> WHAT YOU NEED TO DO
Where a line of the following data contains the string "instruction", include it in the tally. Report the total alone.

:: GIVEN DATA

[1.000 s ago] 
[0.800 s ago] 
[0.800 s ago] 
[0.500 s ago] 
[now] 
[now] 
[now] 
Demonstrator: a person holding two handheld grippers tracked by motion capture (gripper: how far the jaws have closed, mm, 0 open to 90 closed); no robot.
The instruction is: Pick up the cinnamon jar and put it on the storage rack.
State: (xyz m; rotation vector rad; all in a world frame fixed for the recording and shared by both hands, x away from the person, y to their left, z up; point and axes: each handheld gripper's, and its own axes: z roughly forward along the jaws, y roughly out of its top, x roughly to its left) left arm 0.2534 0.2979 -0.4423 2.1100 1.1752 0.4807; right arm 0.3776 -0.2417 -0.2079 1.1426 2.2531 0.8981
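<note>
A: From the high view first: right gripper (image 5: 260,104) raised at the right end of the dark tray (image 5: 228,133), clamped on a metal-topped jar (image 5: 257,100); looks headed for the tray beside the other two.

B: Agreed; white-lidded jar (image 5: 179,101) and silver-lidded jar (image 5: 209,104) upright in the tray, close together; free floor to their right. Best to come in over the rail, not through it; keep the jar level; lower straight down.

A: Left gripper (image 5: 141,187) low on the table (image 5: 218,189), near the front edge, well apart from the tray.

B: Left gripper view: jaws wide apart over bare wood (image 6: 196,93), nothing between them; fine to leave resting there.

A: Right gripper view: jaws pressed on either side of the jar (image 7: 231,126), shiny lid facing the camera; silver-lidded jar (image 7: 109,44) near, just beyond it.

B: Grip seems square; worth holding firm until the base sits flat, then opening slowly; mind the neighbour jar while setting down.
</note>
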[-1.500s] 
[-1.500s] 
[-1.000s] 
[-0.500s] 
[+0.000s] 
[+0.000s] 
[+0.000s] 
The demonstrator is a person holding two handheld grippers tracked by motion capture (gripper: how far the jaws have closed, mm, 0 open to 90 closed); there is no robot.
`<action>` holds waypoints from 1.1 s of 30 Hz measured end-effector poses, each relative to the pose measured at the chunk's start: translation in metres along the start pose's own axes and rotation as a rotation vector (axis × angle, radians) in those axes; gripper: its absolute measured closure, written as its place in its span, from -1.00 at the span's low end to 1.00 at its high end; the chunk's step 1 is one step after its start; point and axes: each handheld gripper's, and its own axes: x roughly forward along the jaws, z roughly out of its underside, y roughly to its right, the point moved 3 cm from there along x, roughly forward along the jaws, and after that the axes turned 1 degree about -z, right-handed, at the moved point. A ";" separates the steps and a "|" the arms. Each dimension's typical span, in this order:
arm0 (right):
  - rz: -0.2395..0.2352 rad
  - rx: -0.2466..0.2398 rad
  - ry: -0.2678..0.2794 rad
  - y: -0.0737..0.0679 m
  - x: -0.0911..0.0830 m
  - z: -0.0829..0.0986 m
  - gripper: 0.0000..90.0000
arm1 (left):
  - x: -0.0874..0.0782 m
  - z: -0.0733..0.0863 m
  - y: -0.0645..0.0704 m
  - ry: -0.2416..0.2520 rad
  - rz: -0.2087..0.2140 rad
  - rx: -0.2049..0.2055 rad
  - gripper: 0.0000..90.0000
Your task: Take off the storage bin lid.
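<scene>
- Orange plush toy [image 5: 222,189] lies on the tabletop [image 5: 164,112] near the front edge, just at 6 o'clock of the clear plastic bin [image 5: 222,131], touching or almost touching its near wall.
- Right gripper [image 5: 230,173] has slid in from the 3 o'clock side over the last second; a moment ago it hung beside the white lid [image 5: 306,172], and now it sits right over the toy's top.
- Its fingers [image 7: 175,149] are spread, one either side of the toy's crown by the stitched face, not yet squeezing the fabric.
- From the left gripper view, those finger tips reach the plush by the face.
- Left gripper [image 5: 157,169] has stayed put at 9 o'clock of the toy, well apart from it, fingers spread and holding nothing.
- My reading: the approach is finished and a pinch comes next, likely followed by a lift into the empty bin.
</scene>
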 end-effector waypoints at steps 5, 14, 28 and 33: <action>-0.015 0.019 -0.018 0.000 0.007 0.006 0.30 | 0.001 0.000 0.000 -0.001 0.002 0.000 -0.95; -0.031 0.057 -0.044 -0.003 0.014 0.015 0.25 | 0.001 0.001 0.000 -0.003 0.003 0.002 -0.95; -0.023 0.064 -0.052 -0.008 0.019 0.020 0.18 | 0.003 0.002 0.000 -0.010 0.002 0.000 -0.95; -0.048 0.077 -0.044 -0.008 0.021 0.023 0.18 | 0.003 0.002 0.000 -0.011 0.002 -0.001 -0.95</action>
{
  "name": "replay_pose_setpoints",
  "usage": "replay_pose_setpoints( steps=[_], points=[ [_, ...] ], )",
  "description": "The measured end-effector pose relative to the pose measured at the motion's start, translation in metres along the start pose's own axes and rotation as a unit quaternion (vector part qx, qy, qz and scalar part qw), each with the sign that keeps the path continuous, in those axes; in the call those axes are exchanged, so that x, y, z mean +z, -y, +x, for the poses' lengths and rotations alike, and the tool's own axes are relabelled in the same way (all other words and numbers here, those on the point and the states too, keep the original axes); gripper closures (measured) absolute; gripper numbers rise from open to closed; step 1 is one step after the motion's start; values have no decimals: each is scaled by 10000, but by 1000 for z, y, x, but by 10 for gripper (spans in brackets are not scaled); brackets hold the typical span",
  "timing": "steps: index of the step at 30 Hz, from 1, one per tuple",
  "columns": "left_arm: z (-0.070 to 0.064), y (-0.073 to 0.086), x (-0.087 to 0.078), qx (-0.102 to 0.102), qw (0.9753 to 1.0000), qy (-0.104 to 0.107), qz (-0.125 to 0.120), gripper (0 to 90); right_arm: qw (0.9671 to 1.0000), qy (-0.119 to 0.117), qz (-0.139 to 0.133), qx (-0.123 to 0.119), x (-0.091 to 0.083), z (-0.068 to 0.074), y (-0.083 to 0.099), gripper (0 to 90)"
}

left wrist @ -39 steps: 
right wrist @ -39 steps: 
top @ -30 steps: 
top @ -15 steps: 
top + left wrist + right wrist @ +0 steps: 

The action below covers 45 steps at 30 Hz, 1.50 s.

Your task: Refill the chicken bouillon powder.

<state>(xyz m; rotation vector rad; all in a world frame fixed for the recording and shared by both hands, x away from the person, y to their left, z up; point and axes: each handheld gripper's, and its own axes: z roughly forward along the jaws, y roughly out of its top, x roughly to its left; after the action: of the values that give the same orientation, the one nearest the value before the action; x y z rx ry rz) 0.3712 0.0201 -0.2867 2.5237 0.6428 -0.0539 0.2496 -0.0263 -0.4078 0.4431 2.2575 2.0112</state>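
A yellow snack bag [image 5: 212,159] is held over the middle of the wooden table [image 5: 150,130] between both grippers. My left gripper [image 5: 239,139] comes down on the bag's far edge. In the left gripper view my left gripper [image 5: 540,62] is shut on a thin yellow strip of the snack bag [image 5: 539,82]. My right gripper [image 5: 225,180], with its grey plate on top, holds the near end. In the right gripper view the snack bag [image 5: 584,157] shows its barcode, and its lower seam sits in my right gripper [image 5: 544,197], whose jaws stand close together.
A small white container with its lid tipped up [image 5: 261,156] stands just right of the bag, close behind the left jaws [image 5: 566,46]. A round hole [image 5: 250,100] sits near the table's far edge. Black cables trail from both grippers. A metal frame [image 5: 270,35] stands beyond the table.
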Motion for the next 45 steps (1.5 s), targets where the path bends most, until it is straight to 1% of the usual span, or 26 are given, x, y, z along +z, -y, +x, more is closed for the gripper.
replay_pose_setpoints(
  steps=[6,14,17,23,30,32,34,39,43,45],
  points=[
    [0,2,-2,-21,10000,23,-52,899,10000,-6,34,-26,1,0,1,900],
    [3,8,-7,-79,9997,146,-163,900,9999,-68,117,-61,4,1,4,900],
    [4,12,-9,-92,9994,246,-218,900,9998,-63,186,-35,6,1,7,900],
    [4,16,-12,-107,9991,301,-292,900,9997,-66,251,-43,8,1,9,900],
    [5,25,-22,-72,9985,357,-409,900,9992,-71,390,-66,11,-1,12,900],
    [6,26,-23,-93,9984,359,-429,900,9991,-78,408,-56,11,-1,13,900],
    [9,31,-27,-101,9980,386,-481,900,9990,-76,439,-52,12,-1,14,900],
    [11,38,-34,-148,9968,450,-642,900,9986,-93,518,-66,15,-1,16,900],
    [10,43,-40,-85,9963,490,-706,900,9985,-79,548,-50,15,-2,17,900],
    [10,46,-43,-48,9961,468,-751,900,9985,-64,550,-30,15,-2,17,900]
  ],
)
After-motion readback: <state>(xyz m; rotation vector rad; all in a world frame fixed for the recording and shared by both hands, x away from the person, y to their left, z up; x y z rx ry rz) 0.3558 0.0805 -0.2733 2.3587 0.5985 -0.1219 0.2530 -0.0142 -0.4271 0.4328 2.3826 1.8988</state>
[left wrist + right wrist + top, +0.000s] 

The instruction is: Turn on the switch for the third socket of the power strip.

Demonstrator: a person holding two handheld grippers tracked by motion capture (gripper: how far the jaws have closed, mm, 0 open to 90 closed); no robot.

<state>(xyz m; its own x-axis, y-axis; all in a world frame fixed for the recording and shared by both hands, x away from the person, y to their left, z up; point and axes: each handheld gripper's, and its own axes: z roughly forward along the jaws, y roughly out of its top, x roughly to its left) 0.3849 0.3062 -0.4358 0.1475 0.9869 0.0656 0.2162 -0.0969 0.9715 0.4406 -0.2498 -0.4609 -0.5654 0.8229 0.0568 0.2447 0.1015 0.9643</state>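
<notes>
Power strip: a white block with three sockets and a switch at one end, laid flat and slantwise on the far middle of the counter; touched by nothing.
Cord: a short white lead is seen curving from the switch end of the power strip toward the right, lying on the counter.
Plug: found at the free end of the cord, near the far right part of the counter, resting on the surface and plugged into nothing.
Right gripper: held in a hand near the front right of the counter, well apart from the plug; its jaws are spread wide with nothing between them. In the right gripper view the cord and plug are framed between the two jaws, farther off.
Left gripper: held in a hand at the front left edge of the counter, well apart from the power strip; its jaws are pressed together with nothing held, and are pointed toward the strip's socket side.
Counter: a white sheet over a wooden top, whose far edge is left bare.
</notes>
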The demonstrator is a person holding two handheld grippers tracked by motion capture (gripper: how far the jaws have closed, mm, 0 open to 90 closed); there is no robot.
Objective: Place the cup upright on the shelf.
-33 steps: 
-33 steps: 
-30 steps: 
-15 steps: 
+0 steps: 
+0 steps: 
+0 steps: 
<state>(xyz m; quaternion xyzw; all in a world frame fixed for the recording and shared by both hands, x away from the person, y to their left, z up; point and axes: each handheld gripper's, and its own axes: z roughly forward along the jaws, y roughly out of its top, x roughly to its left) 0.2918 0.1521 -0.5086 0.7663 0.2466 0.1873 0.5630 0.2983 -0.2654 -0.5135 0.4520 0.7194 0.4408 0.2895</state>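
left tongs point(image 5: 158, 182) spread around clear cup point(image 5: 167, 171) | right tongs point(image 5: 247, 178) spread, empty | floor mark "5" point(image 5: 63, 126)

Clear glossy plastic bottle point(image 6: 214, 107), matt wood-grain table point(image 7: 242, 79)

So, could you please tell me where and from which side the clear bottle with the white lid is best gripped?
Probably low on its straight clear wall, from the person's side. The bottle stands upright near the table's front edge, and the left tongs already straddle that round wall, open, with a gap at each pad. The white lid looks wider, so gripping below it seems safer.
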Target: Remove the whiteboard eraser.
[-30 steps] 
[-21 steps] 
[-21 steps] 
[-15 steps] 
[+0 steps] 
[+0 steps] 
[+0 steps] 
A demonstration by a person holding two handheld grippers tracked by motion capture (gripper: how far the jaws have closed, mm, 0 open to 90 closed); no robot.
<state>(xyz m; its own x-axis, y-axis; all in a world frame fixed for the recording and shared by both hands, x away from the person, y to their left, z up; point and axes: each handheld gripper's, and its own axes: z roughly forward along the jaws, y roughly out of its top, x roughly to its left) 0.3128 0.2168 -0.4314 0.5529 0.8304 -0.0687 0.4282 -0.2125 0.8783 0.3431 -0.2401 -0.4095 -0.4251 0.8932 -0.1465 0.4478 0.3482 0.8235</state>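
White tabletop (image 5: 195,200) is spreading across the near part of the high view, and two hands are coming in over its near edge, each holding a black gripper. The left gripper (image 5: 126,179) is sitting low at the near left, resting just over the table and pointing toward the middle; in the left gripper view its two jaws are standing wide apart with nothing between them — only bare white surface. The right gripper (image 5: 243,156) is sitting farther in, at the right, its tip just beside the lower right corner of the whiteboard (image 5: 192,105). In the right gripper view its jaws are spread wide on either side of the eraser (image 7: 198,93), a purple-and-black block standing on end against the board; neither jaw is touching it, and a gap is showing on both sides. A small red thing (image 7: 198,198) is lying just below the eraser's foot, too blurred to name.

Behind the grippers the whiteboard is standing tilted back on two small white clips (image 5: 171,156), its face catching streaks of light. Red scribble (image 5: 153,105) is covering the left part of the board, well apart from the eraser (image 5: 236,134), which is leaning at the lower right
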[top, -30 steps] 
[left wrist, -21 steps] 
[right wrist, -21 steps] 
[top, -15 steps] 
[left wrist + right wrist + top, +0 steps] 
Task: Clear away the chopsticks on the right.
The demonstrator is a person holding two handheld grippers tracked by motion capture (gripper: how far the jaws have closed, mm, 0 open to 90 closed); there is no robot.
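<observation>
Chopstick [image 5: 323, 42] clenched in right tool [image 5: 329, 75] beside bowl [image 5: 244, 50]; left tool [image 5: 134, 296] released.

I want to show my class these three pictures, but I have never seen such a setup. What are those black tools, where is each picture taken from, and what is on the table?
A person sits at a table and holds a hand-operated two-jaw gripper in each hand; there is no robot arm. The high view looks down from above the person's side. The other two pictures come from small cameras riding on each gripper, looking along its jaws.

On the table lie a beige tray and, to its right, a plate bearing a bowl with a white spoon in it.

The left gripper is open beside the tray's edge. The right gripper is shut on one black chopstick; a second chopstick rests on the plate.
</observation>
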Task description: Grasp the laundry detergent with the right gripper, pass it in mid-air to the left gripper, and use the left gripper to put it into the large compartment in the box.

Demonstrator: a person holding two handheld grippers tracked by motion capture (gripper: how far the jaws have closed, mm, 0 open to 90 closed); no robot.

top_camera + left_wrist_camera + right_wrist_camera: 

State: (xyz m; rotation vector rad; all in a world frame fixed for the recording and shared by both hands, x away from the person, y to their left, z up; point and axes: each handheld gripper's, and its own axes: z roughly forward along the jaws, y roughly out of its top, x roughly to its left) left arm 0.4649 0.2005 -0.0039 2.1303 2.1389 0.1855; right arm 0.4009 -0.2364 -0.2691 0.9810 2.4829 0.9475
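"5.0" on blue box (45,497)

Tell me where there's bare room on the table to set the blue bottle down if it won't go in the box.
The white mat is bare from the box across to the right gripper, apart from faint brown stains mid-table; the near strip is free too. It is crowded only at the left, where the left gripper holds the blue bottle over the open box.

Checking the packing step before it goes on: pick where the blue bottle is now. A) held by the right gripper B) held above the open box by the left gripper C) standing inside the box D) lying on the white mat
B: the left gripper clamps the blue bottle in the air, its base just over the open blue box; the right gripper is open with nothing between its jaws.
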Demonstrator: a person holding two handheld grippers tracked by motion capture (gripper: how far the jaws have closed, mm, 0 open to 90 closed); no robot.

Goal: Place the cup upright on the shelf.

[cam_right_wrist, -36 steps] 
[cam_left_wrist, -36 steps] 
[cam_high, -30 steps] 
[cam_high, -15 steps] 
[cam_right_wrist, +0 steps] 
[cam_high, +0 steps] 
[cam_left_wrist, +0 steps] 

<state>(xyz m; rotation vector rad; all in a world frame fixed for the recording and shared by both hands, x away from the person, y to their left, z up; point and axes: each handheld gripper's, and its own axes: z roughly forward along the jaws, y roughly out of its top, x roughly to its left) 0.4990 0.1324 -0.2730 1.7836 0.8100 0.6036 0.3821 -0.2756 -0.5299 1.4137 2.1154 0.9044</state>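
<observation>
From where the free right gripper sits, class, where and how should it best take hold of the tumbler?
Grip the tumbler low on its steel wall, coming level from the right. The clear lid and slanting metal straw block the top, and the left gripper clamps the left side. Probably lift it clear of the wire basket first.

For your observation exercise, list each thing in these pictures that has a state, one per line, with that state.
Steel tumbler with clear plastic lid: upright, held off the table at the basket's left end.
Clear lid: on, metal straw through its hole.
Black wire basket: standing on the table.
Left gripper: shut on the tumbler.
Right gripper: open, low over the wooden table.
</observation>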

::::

> WRITTEN RESPONSE
2